* GOAL OF THE EXERCISE: Nothing but the lines below from the one holding "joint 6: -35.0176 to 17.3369" up to and including the one holding "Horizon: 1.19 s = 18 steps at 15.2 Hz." should be copied, exactly and without pictures.

----

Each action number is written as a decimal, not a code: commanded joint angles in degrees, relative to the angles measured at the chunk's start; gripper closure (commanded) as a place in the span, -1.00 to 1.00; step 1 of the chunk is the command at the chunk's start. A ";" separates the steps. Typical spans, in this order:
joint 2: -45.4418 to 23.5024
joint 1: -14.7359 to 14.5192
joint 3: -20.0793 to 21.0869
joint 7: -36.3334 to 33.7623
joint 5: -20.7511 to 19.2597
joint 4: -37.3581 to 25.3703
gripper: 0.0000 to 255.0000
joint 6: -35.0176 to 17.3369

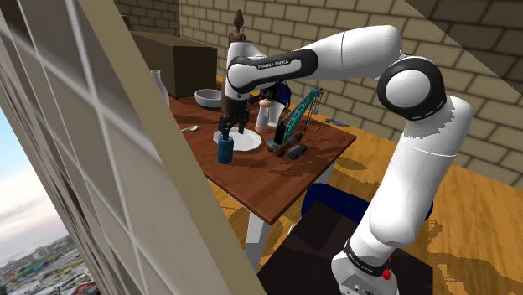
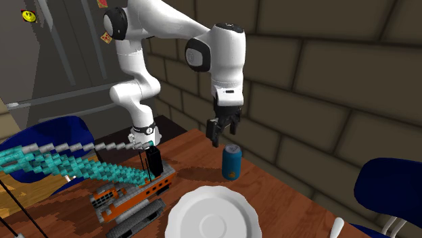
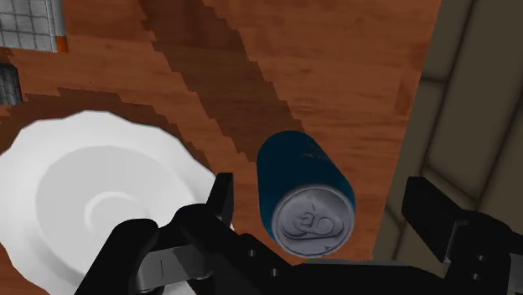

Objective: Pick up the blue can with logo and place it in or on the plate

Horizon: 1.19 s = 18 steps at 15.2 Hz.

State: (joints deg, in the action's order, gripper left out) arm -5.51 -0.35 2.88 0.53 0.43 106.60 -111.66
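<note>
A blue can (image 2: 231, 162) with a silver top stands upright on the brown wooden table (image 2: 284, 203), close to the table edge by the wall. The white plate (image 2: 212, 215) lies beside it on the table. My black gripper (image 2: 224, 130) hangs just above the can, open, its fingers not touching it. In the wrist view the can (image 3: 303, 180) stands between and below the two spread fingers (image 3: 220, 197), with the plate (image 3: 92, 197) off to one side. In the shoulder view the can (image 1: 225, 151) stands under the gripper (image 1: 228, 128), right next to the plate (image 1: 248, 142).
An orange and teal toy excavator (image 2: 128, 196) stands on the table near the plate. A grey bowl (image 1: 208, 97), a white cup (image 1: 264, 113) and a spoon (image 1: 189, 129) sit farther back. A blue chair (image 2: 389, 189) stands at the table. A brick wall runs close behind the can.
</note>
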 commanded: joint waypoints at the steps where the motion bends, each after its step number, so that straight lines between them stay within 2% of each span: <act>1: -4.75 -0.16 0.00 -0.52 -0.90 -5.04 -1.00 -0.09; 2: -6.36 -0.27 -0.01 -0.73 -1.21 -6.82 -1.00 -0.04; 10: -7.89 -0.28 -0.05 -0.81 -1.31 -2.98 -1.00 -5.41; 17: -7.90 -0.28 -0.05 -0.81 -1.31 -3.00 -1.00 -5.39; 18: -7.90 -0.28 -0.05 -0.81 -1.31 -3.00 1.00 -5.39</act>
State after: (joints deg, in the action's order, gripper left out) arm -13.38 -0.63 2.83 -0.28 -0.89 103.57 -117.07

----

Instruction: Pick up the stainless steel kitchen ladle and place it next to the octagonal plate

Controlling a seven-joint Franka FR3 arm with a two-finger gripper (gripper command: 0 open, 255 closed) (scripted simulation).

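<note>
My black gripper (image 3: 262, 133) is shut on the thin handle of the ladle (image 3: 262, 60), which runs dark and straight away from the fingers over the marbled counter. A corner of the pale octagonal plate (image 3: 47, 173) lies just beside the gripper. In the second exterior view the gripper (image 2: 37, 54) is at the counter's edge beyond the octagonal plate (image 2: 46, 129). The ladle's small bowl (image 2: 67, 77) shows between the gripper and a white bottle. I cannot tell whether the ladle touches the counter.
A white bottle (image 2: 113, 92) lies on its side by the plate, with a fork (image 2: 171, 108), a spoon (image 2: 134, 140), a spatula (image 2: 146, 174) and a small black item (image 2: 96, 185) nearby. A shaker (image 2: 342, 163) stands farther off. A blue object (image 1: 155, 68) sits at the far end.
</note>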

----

* REPLY:
joint 6: -35.0176 to 17.3369


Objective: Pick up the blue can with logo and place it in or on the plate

Horizon: 1.19 s = 18 steps at 15.2 Hz.

Nothing more remains to be added to the answer.